Based on this information, Linda writes, "What does it mean for you? It means that if you are a marginal candidate for the school that you are really interested in, you should either improve your profile in preparation for your Fall 2005 application or strongly consider a third round application."
Linda also comments on why this year is a good year to be applying to B-school," Although it is really too soon to tell if this is the beginning of a trend, I have long felt and written that this was a great year to apply because application volume is down. I have also suspected that the pendulum would begin to swing back starting next year. If MBA hiring continues at a good clip and the media reports six-figure pay packages for newly-minted MBAs, next year will be a more competitive year than this year or last year."
What the chart doesn't tell you is what countries the numbers are coming from. So I've included some facts on that below.
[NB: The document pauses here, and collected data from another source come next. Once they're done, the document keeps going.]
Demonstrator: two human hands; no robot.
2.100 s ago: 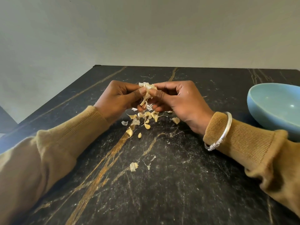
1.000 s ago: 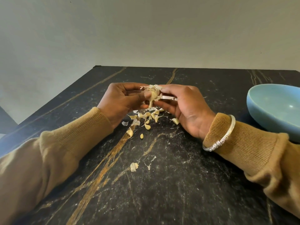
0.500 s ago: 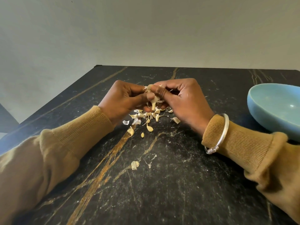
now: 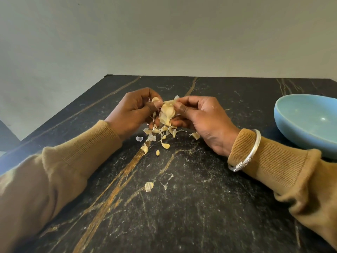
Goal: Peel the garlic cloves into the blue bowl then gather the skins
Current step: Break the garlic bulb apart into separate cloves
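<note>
A partly skinned garlic clove [image 4: 167, 112] is held above the tabletop [image 4: 182, 207] between the left hand [image 4: 135, 112] and the right hand [image 4: 202, 117], each grip being closed on it by thumb and fingertips. Loose skins [image 4: 160, 133] are scattered on the tabletop directly beneath the hands, and one stray skin [image 4: 149, 186] is seen nearer the viewer. The blue bowl [image 4: 291, 132] is set well apart at the right, beyond the right sleeve [image 4: 277, 161].

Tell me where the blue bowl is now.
In the head view, the blue bowl sits on the table at far right, just beyond the right sleeve.
</note>
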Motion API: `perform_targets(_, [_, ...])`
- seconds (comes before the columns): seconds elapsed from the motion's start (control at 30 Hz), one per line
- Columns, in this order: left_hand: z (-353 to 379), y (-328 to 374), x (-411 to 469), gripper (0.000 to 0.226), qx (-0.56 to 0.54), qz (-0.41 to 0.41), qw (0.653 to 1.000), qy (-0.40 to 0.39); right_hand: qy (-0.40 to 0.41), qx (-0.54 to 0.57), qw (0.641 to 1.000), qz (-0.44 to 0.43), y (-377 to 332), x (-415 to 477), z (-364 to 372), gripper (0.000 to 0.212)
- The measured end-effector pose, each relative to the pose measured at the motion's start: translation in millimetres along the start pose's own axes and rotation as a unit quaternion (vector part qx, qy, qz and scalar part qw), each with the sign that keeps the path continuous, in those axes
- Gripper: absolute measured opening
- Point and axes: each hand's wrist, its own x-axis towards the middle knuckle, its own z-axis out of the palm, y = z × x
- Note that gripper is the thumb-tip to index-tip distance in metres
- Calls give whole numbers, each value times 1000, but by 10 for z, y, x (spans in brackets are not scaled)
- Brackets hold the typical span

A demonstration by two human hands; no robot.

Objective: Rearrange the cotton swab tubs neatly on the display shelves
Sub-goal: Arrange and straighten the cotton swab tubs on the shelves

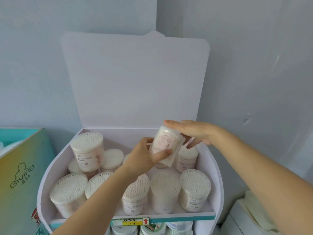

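Holding one cotton swab tub point(166, 145) tilted above the back row of the top shelf point(186, 215), label side facing the camera. Left hand point(145, 156) grips its lower end, thumb across the front, fingers wrapped behind. Right hand point(194, 133) is on the upper end: fingers stretched out flat over the top, thumb down by the tub's right side, so more steadying than clenching.

Shelf is a white cardboard display stand point(135, 78) with a tall back flap, standing against a pale wall.

Front row: five tubs upright, swab tips up, side by side; the left forearm crosses over the second and third. Leftmost front tub point(67, 192) leans slightly outward.

Back row is messier: one tub point(88, 151) sits up on top of others at rear left, another point(112, 157) just right of it, one point(186, 160) at rear right under the held tub.

Price tag with red arrow point(130, 221) on the shelf's front lip. More containers on the lower shelf, partly hidden. Coloured "Giving" box point(20, 175) at left.
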Motion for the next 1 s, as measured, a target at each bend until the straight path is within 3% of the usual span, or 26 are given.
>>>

I've also included some bullet points from GMAC that are good points to take into consideration when reviewing the stats. (Data from GMAC)
Monthly GMAT® volume in January 2005 rose among citizens of several countries at a particularly rapid clip compared with the same period in 2004. These countries include Taiwan, which showed a 37% increase; France (up 14%); and Greece and India, which each registered a 12% bump in testing volume among their citizens.
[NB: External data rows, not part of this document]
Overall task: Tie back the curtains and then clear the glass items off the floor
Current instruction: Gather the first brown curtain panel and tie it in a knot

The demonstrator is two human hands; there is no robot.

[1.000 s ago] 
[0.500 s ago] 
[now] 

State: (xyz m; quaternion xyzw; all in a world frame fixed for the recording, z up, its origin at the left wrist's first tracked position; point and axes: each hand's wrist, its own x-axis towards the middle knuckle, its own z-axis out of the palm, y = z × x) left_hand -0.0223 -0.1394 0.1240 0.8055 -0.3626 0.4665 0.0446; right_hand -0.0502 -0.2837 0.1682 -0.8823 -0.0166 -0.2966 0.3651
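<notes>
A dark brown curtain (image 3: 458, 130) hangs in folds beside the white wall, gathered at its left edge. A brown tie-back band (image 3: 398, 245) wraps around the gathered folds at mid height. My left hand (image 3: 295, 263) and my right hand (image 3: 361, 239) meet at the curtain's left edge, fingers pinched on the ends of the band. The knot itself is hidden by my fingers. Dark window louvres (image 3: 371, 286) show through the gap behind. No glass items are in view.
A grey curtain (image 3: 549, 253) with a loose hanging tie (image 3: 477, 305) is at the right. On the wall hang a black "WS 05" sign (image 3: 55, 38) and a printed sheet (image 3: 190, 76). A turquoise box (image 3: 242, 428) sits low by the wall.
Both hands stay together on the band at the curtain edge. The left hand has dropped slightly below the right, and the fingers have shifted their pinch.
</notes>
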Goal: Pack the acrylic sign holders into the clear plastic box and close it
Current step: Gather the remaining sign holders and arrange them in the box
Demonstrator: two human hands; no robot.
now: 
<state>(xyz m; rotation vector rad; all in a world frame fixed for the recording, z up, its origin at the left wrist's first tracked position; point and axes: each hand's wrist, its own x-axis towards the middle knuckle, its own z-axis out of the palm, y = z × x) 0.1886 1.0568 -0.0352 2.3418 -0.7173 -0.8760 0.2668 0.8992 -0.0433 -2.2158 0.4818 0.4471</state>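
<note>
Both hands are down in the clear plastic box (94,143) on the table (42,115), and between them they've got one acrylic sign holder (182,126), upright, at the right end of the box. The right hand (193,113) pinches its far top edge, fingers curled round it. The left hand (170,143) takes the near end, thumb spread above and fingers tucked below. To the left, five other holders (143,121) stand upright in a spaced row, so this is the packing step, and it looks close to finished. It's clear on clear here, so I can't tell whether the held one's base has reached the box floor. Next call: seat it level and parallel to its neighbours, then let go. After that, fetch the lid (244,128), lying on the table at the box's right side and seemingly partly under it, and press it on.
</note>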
The current worldwide volume is greater than in January 2004 and close to the worldwide volume in January 2003.
The number of GMAT® tests taken in the United States during January 2005 is greater than the figure for the first month of 2004, and is close to the number of GMAT® exams taken in the United States during January 2003.
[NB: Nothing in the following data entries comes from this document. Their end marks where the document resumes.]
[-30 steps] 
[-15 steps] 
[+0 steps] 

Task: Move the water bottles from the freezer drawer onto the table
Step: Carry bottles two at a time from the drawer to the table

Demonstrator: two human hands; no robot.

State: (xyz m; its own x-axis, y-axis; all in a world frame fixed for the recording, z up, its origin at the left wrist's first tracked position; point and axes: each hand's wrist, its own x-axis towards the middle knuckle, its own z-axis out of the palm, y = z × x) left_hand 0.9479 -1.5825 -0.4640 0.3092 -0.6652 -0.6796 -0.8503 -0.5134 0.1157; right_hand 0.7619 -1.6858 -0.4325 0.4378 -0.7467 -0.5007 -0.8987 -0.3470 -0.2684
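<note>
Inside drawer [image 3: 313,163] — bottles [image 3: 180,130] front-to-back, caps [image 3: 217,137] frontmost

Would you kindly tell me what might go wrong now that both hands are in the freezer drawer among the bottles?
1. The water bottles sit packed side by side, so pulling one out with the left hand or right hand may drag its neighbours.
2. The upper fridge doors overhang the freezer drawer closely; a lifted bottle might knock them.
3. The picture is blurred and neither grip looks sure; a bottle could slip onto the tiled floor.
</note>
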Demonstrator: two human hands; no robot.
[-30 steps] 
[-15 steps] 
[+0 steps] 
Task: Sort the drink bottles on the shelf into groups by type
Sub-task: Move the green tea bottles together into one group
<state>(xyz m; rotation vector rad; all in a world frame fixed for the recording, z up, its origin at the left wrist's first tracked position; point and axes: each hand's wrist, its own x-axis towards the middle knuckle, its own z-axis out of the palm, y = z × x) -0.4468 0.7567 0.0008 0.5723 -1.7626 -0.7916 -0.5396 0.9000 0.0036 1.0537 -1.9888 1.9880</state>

The trend is similar for GMAT® tests taken outside the U.S. The current non-U.S. volume is greater than the non-U.S. volume experienced during January 2004.
GMAT® Volume Begins 2005 on the Rise The GMAT® volume for January 2005—18,287 worldwide—shows a 4.8% increase when compared with the number of tests taken during January 2004. This reverses the year-over-year declines for the month of January that were recorded in 2004 and 2003.
The number of tests taken during January 2005 in the United States shows an increase of 5.5% from testing volume during the same month a year ago. Outside the United States, testing volume increased at a slower pace, 3.5%.